I was playing a video in VLC player when the video suddenly froze and a loud sound was coming from the speakers. Reacting to this, I promptly did a hard reset on my computer. From then on, my computer will continue to reboot after posting BIOS. It will NOT go into the Windows 7 loading screen. I'm able to go into the BIOS, set boot order and all of that with it not restarting.

I have tried several things to try to troubleshoot this problem:

1) Take out all peripherals (including graphics card, USB stuff, HDD's, etc.)-- the result is that after bios, it will ask for a CD or HDD to boot from. Which I thought would eliminate the power supply and the motherboard from being the issue.

2) One memory module at a time (Kingston HyperX 1600 4x2GB) running 8 passes of Memtest--with no errors present. Tried also booting with one stick at a time--still restarting after BIOS.

3) Reformatting both my HDD and SSD and trying to use each together, then separately to boot windows--to no avail. Still restarting after BIOS posting.

4) Tried another power supply--it was significantly less than my 850W power supply, approximately 500 watts--but I took out my GTX 670 FTW to lower the wattage. It wouldn't even power on my system...lol.

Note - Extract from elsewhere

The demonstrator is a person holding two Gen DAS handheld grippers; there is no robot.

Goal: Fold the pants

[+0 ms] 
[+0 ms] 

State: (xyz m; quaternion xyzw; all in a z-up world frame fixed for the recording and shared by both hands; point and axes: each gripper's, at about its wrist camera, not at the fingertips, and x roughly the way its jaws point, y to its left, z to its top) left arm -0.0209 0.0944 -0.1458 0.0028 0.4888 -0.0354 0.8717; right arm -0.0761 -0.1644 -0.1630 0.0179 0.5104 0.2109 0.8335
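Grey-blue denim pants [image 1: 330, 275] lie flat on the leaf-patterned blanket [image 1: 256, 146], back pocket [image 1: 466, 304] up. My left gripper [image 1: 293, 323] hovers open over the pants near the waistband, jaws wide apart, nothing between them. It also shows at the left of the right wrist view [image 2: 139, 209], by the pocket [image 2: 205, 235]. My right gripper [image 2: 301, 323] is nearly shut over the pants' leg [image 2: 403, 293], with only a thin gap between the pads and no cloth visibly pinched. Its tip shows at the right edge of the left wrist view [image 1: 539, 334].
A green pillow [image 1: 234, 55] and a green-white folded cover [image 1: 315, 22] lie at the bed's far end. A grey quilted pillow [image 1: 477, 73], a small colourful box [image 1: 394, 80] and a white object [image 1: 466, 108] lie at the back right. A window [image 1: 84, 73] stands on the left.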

** So I have no clue how to get past the BIOS and boot into windows. My initial guess is that when the video froze and the loud buzzing sound came from the speakers, it was caused by the video driver (GTX 670 FTW) crashing, or the CPU overheating too much. But my room is extremely cool with my air conditioner in, and I have had no previous problems with overheating yet.

--If my CPU did overheat and worst case, even die--the computer wouldn't even be able to post, am I wrong?

--It might be my power supply, but if it posts to BIOS, shouldn't it be okay?

--I can go into BIOS, and even boot from a windows 7 CD.


Any advice or suggestion would be greatly appreciated! Thank you.

Here are my specs:

Mobo: Gigabyte G77X-UD5H
Processor: i5 3570k
Ram: 2x4GB Kingston HyperX 1600mhz
PSU: Raidmax RX-850 80 plus Gold
GPU: Intel 4000 (on board) + GTX 670 FTW (card)
post #2 of 3
had the same problem and it turned out to be a harddrive issue. try (replace disk, replace cables, change ports)
You can check the health status of your CPU in BIOS by looking at the temps. anything below 40c is ok.
post #3 of 3
Quote:
Originally Posted by Xenon64 View Post

--If my CPU did overheat and worst case, even die--the computer wouldn't even be able to post, am I wrong?
--It might be my power supply, but if it posts to BIOS, shouldn't it be okay?
--I can go into BIOS, and even boot from a windows 7 CD.
Any advice or suggestion would be greatly appreciated! Thank you.

If a CPU overheats it almost always shuts down. if you leave it the time to cool off it will almost always start again with no damage; in the last few years CPU have gotten pretty good at saving their arse even if for any reason (fan failure, extreme ambient heat) it heats up. The one way you could have damaged the CPU would be to feed huge amounts of Vcore.

That said:
1.No, and you're right, it wouldn't POST
2.It's likely not the PSU; if you can go into BIOS check the voltages in the hardware monitoring section; if 12V is 12V the PSU is fine.
3.This is good info. Coupled with "3) Reformatting both my HDD and SSD and trying to use each together, then separately to boot windows--to no avail. Still restarting after BIOS posting." you should find the culprit. Either one of these things could be broken: motherboard, sata port(s), sata cable(s), HDD, SSD.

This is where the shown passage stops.